= 1934 Surinamese general election =

Partial general elections were held in Suriname on 3 April and 4 May 1934 to elect five of the thirteen members of the Colonial States.

==Electoral system==
The elections were held using the two-round system, with suffrage restricted to men who paid a tax contribution of 60 Dutch guilders. Voters had multiple votes, and any candidate receiving a number of votes equivalent to over 50% of the valid ballots cast was elected in the first round. If not all seats were filled, a second round was held.
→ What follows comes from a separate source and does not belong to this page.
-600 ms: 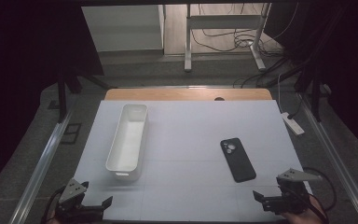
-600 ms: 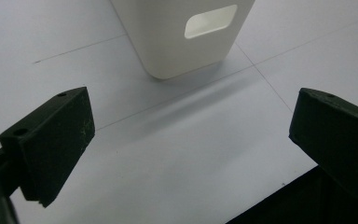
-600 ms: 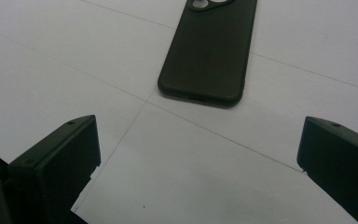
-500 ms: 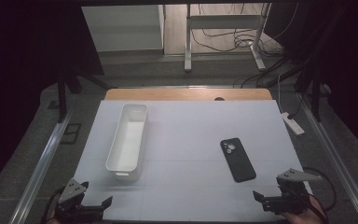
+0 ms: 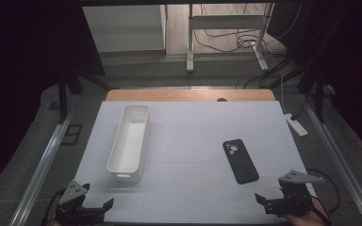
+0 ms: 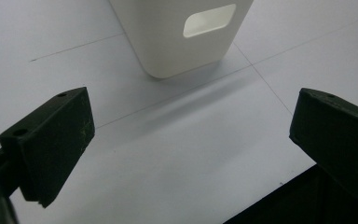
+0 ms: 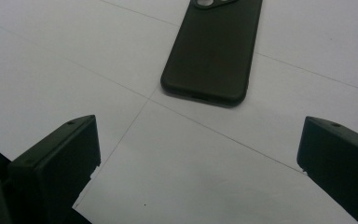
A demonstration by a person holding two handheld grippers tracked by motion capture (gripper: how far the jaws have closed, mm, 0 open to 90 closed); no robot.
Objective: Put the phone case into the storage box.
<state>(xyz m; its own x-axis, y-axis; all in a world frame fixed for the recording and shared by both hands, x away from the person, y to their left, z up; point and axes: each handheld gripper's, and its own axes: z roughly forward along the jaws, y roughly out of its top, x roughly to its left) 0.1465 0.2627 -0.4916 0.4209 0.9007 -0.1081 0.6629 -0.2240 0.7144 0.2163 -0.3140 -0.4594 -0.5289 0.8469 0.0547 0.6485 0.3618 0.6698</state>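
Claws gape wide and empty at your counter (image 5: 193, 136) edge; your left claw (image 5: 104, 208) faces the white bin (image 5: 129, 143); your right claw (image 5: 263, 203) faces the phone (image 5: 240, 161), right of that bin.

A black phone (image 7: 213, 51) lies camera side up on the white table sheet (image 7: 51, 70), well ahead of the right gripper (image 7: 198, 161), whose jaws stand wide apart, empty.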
Candidates were elected for a six-year term with staggered elections every two years and the 1934 elections were to replace the five members elected in the 1928 elections. Only three of them – William Kraan, Henry George Willem de Miranda and Albert Gustaaf Putscher – were still in office and serving the same term; Anton Dragten had resigned in 1932 and been replaced by Gerson Philip Zaal, while Pieter Alexander May had also resigned in 1932 and been replaced by Karel Johannes van Erpecum (May had subsequently run in a 1933 by-election and been elected to serve the remainder of the term of Samuel Juda Samuels, who had been elected in 1930).

Four of the five incumbents – Kraan, de Miranda, Putscher and Zaal – ran for re-election, while van Erpecum did not.

==Results==
As there were 418 valid votes, candidates required 210 to be elected in the first round. The four contesting incumbents were re-elected in the first round, with Albert Frederik Willem Kampens defeating C.E. Wolf by just one vote in the second round.
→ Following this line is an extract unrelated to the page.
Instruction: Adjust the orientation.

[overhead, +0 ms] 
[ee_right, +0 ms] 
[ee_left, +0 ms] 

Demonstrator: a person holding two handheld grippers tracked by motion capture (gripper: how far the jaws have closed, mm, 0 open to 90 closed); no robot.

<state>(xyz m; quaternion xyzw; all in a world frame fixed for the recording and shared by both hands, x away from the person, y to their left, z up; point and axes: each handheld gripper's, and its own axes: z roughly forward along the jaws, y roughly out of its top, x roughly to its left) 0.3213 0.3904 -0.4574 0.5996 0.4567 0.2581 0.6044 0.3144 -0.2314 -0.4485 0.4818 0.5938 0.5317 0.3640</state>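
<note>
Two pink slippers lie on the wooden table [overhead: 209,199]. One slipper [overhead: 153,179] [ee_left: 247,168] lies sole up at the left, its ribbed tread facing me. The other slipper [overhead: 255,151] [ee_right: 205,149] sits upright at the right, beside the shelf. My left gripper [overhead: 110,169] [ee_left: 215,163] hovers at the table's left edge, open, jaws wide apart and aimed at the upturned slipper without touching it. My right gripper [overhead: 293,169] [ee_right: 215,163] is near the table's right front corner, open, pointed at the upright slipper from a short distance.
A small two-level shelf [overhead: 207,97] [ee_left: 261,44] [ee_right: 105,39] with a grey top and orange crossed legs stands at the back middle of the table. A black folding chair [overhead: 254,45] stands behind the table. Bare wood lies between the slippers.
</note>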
| Candidate | First round |  | Second round |  | Notes |
| Votes | % | Votes | % |
| William Kraan [nl] | 301 | 72.01 |  |  | Re-elected |
| Henry George Willem de Miranda [nl] | 285 | 68.18 |  |  | Re-elected |
| Gerson Philip Zaal [nl] | 273 | 65.31 |  |  | Re-elected |
| Albert Gustaaf Putscher [nl] | 251 | 60.05 |  |  | Re-elected |
| Albert Frederik Willem Kampens [nl] | 194 | 46.41 | 165 | 50.15 | Elected |
| C.E. Wolf | 130 | 31.10 | 164 | 49.85 |  |
| Alfred Morpurgo | 127 | 30.38 |  |  |  |
| Total | 1,561 | 100.00 | 329 | 100.00 |  |
| Valid votes | 418 | 93.51 | 329 | 95.36 |  |
| Invalid/blank votes | 29 | 6.49 | 16 | 4.64 |  |
| Total votes | 447 | 100.00 | 345 | 100.00 |  |
Source: De West, De Surinamer

==Aftermath==
In 1935 Johannes Brons (elected in 1930) resigned and was replaced by the returning Karel Johannes van Erpecum, who was declared elected unopposed on 11 February.